A single factor combined with the response surface method was optimized for extracting saponin from PNL and PQL. Both extracts showed high antioxidant activities, as well as antihypertensive and anti-inflammatory properties. PNL and PQL saponin extracts were enriched with triterpenoid saponins, flavonoids, alkaloids, and amino acids. The contents of 14 ginsenosides, 18 flavonoids and alkaloids, and 16 amino acids were further quantitatively analyzed. This analysis demonstrated the potential applications of these ingredients as sources of function food or natural medicines. This study is a prime example of transforming agricultural by-products into valuable industrial resources of function food or natural medicines.

Fundings

This work was supported by National Key Research and Development Plan of China (2021YFD1601003), Independent Research Fund of Yunnan Characteristic Plant Extraction Laboratory (2022YKZY001), National Natural Science Foundation of China (32160248 & 81860676), and Major Special Science and Technology Project of Yunnan Province (202102AA310048).

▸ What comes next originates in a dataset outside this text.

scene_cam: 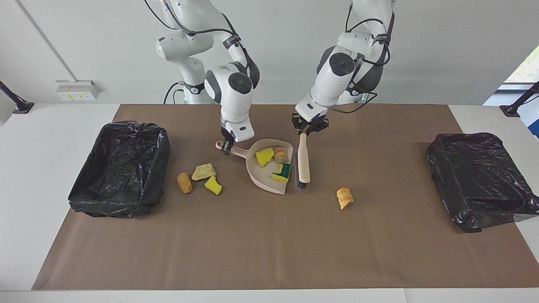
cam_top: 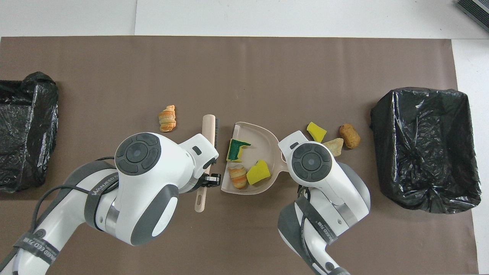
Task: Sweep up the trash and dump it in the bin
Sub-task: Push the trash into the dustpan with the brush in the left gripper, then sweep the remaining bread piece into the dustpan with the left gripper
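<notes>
- Jaws of the right gripper [scene_cam: 227, 145] pinch the pink dustpan [scene_cam: 269, 168] by its handle; the left gripper [scene_cam: 304, 131] pinches the brush [scene_cam: 303, 162] at the pan's open lip.
- Risk: tilting the pan could spill its three scraps [scene_cam: 274, 162].
- Four scraps lie loose mid-surface: three [scene_cam: 200, 179] toward the near bin [scene_cam: 122, 168], a croissant piece [scene_cam: 345, 197] toward the other bin [scene_cam: 478, 179].

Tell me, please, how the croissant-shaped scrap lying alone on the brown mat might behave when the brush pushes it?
The orange-tan croissant-shaped scrap looks small and probably light, so the black bristles of the wooden-handled brush should move it easily. Its curved, ridged body may roll or spin rather than slide straight. It lies apart from the pink plastic dustpan, so it may stray.
</notes>
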Action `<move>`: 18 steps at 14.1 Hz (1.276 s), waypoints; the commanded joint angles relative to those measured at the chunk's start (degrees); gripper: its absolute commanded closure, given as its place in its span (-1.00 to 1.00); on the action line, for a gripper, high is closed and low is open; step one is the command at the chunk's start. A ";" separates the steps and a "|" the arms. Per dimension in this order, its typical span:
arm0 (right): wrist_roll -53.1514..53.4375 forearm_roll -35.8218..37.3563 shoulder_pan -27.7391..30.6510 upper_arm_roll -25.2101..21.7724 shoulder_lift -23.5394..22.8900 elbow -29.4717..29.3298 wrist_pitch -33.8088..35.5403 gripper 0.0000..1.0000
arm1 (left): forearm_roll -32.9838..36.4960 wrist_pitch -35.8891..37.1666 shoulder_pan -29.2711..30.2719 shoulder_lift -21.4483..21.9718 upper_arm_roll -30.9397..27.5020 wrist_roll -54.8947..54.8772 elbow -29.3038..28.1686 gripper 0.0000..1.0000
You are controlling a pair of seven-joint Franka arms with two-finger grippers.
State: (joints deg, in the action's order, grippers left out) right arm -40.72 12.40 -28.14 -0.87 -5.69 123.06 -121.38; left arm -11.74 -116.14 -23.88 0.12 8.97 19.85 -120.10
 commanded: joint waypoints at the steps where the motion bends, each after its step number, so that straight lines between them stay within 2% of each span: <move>1: 1.08 0.43 0.63 0.34 0.15 0.69 -1.14 1.00 | 6.00 2.06 3.56 -0.65 0.26 -0.60 1.36 1.00; 3: 1.08 0.43 0.63 0.34 0.15 0.69 -1.14 1.00 | 10.66 1.19 7.60 -1.35 0.26 -3.13 1.89 1.00; 7: 1.17 0.43 0.72 0.34 0.15 0.69 -1.23 1.00 | 15.50 0.22 17.62 -5.21 0.26 -17.25 5.84 1.00; 9: 1.17 0.43 0.72 0.34 0.15 0.69 -1.14 1.00 | 19.37 -2.32 20.18 -7.85 0.26 -20.54 6.46 1.00; 11: 1.17 0.43 0.72 0.34 0.15 0.69 -1.14 1.00 | 20.00 -4.35 23.16 -10.66 0.34 -24.22 7.33 1.00; 15: 1.17 0.43 0.72 0.34 0.15 0.69 -1.23 1.00 | 18.86 -3.92 21.26 -12.78 0.96 -28.81 7.08 1.00; 18: 1.17 0.43 0.98 0.34 0.15 0.77 -1.14 1.00 | 10.36 -3.83 17.04 -11.64 1.05 -28.73 5.06 1.00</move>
State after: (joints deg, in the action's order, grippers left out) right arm -40.72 12.40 -28.08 -0.87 -5.69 123.07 -121.38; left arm 2.36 -120.58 -4.13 -12.17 10.41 -8.39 -114.15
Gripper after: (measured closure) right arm 0.678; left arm 0.736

CRediT authorship contribution statement

Yan-Hui Guan: Investigation, Data curation. Zheng Lv: Writing – original draft, Software, Methodology. Sheng-Chao Yang: Project administration. Guang-Hui Zhang: Funding acquisition. Yin-He Zhao: Supervision. Ming Zhao: Writing – review & editing, Data curation. Jun-Wen Chen: Writing – review & editing, Funding acquisition, Conceptualization.

Declaration of competing interest

The authors declare that they have no known competing financial interests or personal relationships that could have appeared to influence the work reported in this paper.

Appendix A. Supplementary data

Supplementary material

Data availability

Data will be made available on request.